YOUR OBJECTIVE:
Leaving out every picture, quote the data below exactly as it appears.

DATA SEGMENT:
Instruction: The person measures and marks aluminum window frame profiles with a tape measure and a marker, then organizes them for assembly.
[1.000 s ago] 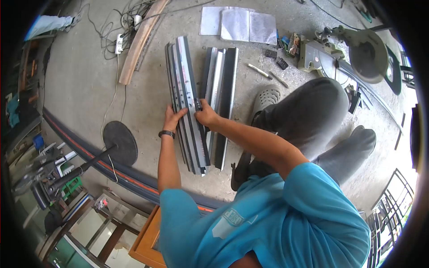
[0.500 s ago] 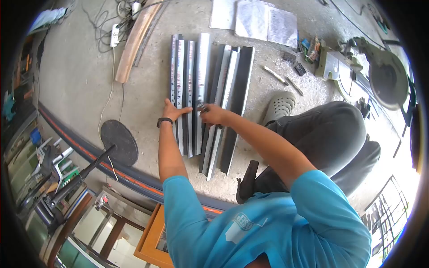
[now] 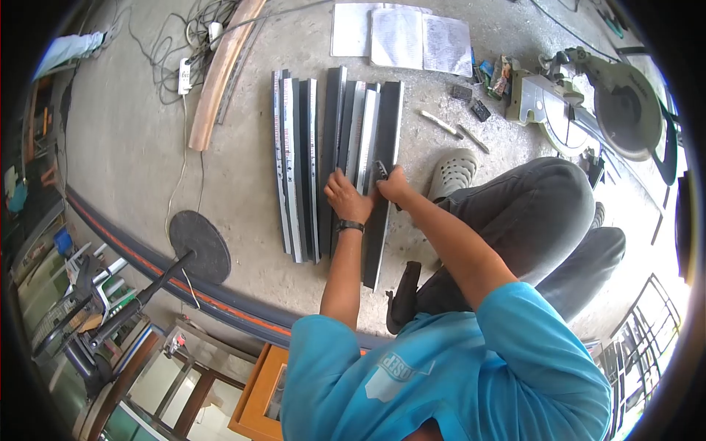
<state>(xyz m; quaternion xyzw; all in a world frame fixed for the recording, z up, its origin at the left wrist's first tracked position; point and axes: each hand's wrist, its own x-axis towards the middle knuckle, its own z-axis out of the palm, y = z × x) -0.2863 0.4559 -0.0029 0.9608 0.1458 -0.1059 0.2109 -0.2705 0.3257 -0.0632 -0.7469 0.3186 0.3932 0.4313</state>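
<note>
Several long metal profiles (image 3: 289, 147) lie side by side on the concrete floor, some with printed film along their faces. My left hand (image 3: 347, 200), with a dark band at the wrist, has its fingers curled over the profiles right of the middle and grips a metal profile (image 3: 358, 121). Beside it, my right hand (image 3: 395, 185) is closed around a slim dark hand tool (image 3: 381, 169), whose exact kind I cannot make out. The tool is over the wide dark profile (image 3: 387, 125) at the right end of the row.
A miter saw (image 3: 625, 110) stands at the right. Open papers (image 3: 419, 38) lie beyond the profiles. Left are a wooden strip (image 3: 220, 81), a power strip (image 3: 184, 76) with tangled cables, and a round black stand base (image 3: 199, 248). My shoe (image 3: 453, 173) is close by on the right.
Both hands have moved right across the row, the left now near the right one. The broad shiny profile in the middle now shows a darker side, and the right-hand profiles sit closer together.
</note>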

TASK RESPONSE:
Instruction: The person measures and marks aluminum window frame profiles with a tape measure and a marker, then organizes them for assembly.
[1.000 s ago] 
[0.500 s ago] 
[now] 
<state>(xyz m; quaternion xyzw; all in a world frame fixed for the recording, z up, its origin at the left wrist's first tracked position; point and axes: each hand's wrist, its own x-axis towards the middle knuckle, its own z-axis out of the palm, y = z × x) -0.2863 0.4559 -0.0029 0.9608 0.1458 -0.1059 0.2109 -0.2705 0.3257 -0.0632 -0.7469 0.3186 0.3932 0.4313</state>
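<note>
Several long metal profiles (image 3: 289, 147) lie side by side on the concrete floor, some with printed film along their faces. My left hand (image 3: 347, 200), with a dark band at the wrist, has its fingers curled over the profiles right of the middle and grips a metal profile (image 3: 358, 121). Beside it, my right hand (image 3: 395, 185) is closed around a slim dark hand tool (image 3: 381, 169), whose exact kind I cannot make out. The tool is over the wide dark profile (image 3: 387, 125) at the right end of the row.
A miter saw (image 3: 625, 110) stands at the right. Open papers (image 3: 419, 38) lie beyond the profiles. Left are a wooden strip (image 3: 220, 81), a power strip (image 3: 184, 76) with tangled cables, and a round black stand base (image 3: 199, 248). My shoe (image 3: 453, 173) is close by on the right.
Both hands have moved right across the row, the left now near the right one. The broad shiny profile in the middle now shows a darker side, and the right-hand profiles sit closer together.
</note>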

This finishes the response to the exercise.